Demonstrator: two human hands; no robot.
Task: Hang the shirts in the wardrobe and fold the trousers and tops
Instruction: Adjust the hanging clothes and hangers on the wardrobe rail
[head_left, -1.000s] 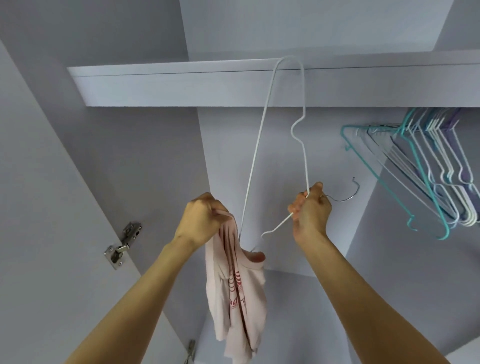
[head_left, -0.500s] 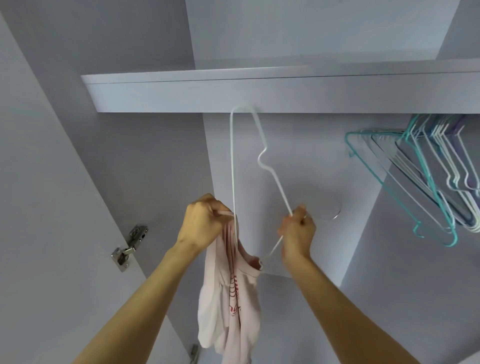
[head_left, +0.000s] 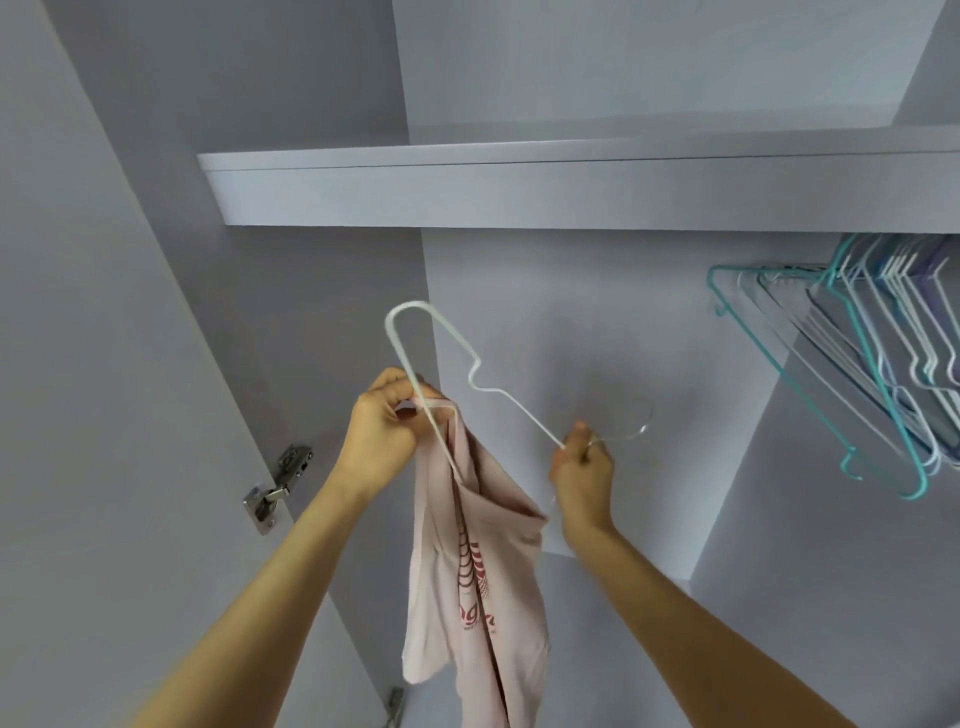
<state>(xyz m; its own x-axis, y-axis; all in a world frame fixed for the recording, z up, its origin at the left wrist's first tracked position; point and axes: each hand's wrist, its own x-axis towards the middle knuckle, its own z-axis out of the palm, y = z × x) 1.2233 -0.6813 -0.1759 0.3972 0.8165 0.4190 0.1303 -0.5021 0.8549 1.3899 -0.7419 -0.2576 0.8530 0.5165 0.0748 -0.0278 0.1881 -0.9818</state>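
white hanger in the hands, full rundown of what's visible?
The white hanger is thin wire, white-coated by its look, with a bare metal hook that is blurred. It is tilted, one rounded end up and to the left, with a notch in its shoulder. The right hand grips its neck by the hook. Its long bar runs down into the pink shirt, whose top the left hand pinches against the wire.

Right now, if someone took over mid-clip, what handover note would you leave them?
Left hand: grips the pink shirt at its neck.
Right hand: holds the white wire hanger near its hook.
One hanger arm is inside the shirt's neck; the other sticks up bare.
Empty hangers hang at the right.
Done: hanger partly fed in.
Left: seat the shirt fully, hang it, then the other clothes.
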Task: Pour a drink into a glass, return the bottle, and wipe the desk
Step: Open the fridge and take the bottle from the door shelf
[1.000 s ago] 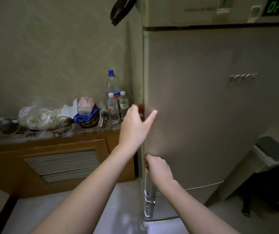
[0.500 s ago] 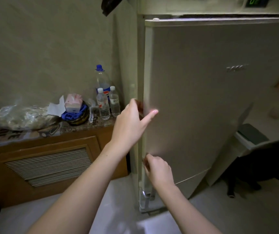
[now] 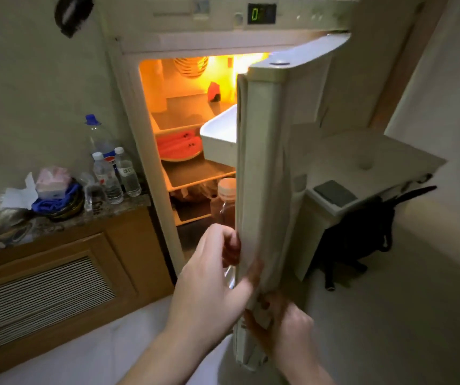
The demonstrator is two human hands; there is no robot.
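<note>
Nearest of all, the right hand [image 3: 280,326] is low on the edge of the fridge door [image 3: 262,190], with its fingers wrapped around that edge from the outer side. Just above it, the left hand [image 3: 212,284] grips the same edge from the inner side, its fingers curled tight onto the door and its thumb pressed on the front rim. The door stands about half open, and the light inside glows orange. Just past the hands, low behind the door edge, stands a brown drink bottle [image 3: 224,202] with a pale cap. This looks like the drink to pour. Higher up sits a cut watermelon [image 3: 178,147] on a shelf, beside a white door tray [image 3: 219,134]. Off to the left, water bottles [image 3: 112,176] stand on a stone counter [image 3: 56,223]. No glass can be seen. To do this step well, swing the door wide and slow, so nothing in the door tray shakes. Then let one hand go and take the bottle around its middle.
</note>
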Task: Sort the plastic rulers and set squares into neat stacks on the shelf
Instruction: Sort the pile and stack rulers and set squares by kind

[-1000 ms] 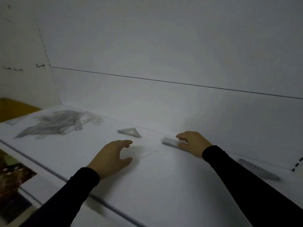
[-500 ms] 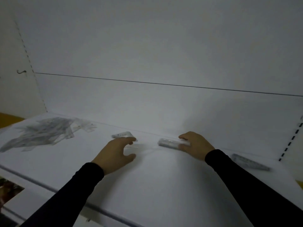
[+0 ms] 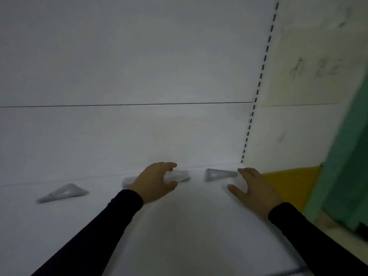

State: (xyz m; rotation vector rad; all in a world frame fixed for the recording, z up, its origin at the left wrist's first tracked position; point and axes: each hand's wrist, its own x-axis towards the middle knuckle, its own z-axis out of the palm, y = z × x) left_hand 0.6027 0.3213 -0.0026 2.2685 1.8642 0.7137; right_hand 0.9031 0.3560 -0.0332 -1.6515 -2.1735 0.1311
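Three set squares (image 3: 63,193) on shelf (image 3: 189,226); both hands' fingers (image 3: 169,165) spread, gripping nothing.

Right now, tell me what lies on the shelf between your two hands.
In the head view, a set square lies near the back wall between the left hand and the right hand; nearer you, bare shelf.

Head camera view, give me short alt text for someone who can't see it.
Two hands in black sleeves reach over a white shelf: the left hand above a blurred clear stack, the right hand, fingers spread, beside a set square. Another set square lies far left.
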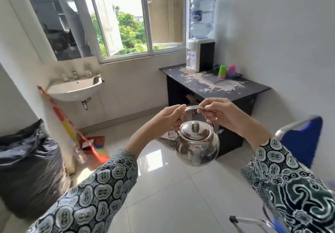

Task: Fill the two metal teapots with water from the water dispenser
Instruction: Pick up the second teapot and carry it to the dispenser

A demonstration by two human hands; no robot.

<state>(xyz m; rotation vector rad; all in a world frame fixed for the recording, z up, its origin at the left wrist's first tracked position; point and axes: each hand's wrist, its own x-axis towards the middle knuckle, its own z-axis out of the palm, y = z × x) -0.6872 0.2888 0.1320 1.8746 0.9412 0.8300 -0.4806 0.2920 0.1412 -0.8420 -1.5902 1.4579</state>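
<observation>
Teapot (pixel 196 145) hangs lidded, both hands' fingers (pixel 174 114) pinching its raised handle (pixel 194 108) at chest height.

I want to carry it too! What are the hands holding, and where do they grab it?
Both hands, left hand and right hand, hold the metal teapot by its handle.

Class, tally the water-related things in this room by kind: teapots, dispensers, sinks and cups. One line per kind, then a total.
Teapots: 1, the teapot held by its handle in both hands (left hand, right hand)
Dispensers: 1, the dispenser on the table
Sinks: 1, the sink
Cups: 2, green cup and pink cup
Total: 5
</observation>
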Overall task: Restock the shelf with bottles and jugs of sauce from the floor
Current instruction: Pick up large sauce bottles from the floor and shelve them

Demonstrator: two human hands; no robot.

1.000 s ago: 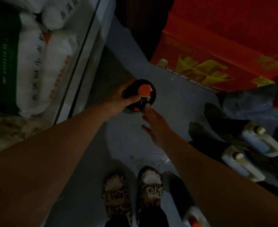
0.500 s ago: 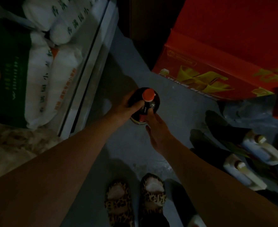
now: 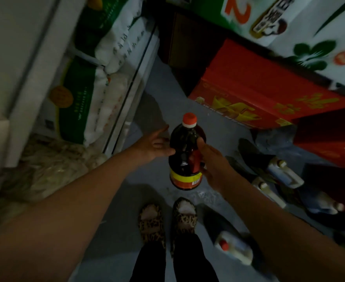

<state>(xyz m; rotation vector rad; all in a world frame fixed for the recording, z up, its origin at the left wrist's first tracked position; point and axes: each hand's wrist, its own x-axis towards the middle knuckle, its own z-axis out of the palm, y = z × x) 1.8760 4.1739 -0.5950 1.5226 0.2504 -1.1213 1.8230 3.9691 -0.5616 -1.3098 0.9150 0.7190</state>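
In right hand (image 3: pixel 212 159): rounded glossy bottle (image 3: pixel 186 157).

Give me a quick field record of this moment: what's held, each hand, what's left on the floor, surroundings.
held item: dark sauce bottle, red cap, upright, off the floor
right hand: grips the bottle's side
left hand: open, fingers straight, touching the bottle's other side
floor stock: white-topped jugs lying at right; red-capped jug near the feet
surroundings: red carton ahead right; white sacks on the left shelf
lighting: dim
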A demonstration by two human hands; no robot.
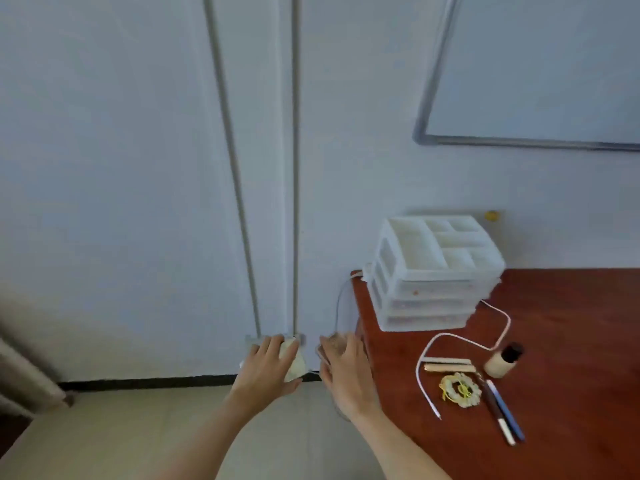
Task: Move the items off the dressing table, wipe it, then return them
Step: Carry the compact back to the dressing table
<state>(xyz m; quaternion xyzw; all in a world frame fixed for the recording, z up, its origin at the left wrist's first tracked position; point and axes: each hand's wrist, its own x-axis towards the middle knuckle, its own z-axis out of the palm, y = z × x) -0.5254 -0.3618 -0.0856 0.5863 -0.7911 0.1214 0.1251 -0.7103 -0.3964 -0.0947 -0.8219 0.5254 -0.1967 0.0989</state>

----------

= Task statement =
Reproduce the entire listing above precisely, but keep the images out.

= Task answer =
Demonstrator: two human hands; no robot.
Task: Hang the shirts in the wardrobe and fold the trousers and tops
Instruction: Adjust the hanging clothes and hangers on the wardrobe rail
[head_left, -1.000s] 
[head_left, -0.500s] 
[head_left, +0.000s] 
<state>(xyz m; its own x-axis, y-axis; all in a world frame fixed for the recording, z up, its origin at the left wrist's first tracked position; point and axes: each hand's wrist, its own x-axis towards the middle knuckle, its own z-axis out of the palm, y = z × x) 1.2233 -0.6813 -0.1759 0.3972 0.8165 0.4190 0.1303 -0.5021 0.8549 1.3899 -0.7419 -0.2576 0.8530 0.5165 0.0748 -0.0278 0.1881 -0.9818</state>
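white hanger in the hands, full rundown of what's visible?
The white hanger is thin wire, white-coated by its look, with a bare metal hook that is blurred. It is tilted, one rounded end up and to the left, with a notch in its shoulder. The right hand grips its neck by the hook. Its long bar runs down into the pink shirt, whose top the left hand pinches against the wire.

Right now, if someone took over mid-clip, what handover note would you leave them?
Left hand: grips the pink shirt at its neck.
Right hand: holds the white wire hanger near its hook.
One hanger arm is inside the shirt's neck; the other sticks up bare.
Empty hangers hang at the right.
Done: hanger partly fed in.
Left: seat the shirt fully, hang it, then the other clothes.
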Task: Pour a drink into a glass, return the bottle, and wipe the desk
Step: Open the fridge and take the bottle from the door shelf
[1.000 s ago] 
[0.500 s ago] 
[now] 
The demonstrator is two human hands; there is no robot.
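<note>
Nearest of all, the right hand [image 3: 280,326] is low on the edge of the fridge door [image 3: 262,190], with its fingers wrapped around that edge from the outer side. Just above it, the left hand [image 3: 212,284] grips the same edge from the inner side, its fingers curled tight onto the door and its thumb pressed on the front rim. The door stands about half open, and the light inside glows orange. Just past the hands, low behind the door edge, stands a brown drink bottle [image 3: 224,202] with a pale cap. This looks like the drink to pour. Higher up sits a cut watermelon [image 3: 178,147] on a shelf, beside a white door tray [image 3: 219,134]. Off to the left, water bottles [image 3: 112,176] stand on a stone counter [image 3: 56,223]. No glass can be seen. To do this step well, swing the door wide and slow, so nothing in the door tray shakes. Then let one hand go and take the bottle around its middle.
</note>
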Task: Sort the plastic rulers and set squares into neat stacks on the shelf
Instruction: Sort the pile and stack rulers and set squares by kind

[-1000 ms] 
[-500 ms] 
[+0 ms] 

State: (xyz m; rotation vector rad; all in a world frame fixed for the recording, z up, its origin at the left wrist's first tracked position; point and axes: each hand's wrist, its own x-axis towards the middle knuckle, its own z-axis out of the palm, y = z × x) left_hand 0.6027 0.3213 -0.0026 2.2685 1.8642 0.7137; right_hand 0.9031 0.3560 -0.0332 -1.6515 -2.1735 0.1311
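Three set squares (image 3: 63,193) on shelf (image 3: 189,226); both hands' fingers (image 3: 169,165) spread, gripping nothing.

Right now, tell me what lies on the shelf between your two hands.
In the head view, a set square lies near the back wall between the left hand and the right hand; nearer you, bare shelf.

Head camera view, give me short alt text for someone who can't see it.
Two hands in black sleeves reach over a white shelf: the left hand above a blurred clear stack, the right hand, fingers spread, beside a set square. Another set square lies far left.
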
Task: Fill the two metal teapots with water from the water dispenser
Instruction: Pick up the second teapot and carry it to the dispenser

A demonstration by two human hands; no robot.

<state>(xyz m; rotation vector rad; all in a world frame fixed for the recording, z up, its origin at the left wrist's first tracked position; point and axes: each hand's wrist, its own x-axis towards the middle knuckle, its own z-axis out of the palm, y = z × x) -0.6872 0.2888 0.1320 1.8746 0.9412 0.8300 -0.4806 0.2920 0.1412 -0.8420 -1.5902 1.4579</state>
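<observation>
Teapot (pixel 196 145) hangs lidded, both hands' fingers (pixel 174 114) pinching its raised handle (pixel 194 108) at chest height.

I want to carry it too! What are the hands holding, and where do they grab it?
Both hands, left hand and right hand, hold the metal teapot by its handle.

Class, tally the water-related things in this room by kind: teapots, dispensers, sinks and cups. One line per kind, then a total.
Teapots: 1, the teapot held by its handle in both hands (left hand, right hand)
Dispensers: 1, the dispenser on the table
Sinks: 1, the sink
Cups: 2, green cup and pink cup
Total: 5
</observation>
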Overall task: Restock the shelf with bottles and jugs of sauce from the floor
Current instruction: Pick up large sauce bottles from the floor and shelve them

Demonstrator: two human hands; no robot.

1.000 s ago: 
0.500 s ago: 
now: 

<state>(xyz m; rotation vector rad; all in a world frame fixed for the recording, z up, its origin at the left wrist's first tracked position; point and axes: each hand's wrist, its own x-axis towards the middle knuckle, its own z-axis out of the palm, y = z × x) 1.8760 4.1739 -0.5950 1.5226 0.2504 -1.1213 1.8230 3.9691 -0.5616 -1.3098 0.9150 0.7190</state>
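In right hand (image 3: pixel 212 159): rounded glossy bottle (image 3: pixel 186 157).

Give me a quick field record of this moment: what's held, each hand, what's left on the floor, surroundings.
held item: dark sauce bottle, red cap, upright, off the floor
right hand: grips the bottle's side
left hand: open, fingers straight, touching the bottle's other side
floor stock: white-topped jugs lying at right; red-capped jug near the feet
surroundings: red carton ahead right; white sacks on the left shelf
lighting: dim
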A demonstration by two human hands; no robot.
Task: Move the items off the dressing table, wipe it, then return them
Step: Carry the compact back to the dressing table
<state>(xyz m; quaternion xyzw; all in a world frame fixed for the recording, z up, its origin at the left wrist's first tracked position; point and axes: each hand's wrist, its own x-axis towards the middle knuckle, its own z-axis out of the palm, y = z × x) -0.5254 -0.3618 -0.0856 0.5863 -0.7911 0.1214 0.1251 -0.7103 -0.3964 -0.0947 -0.8219 0.5254 -0.1967 0.0989</state>

The output is done.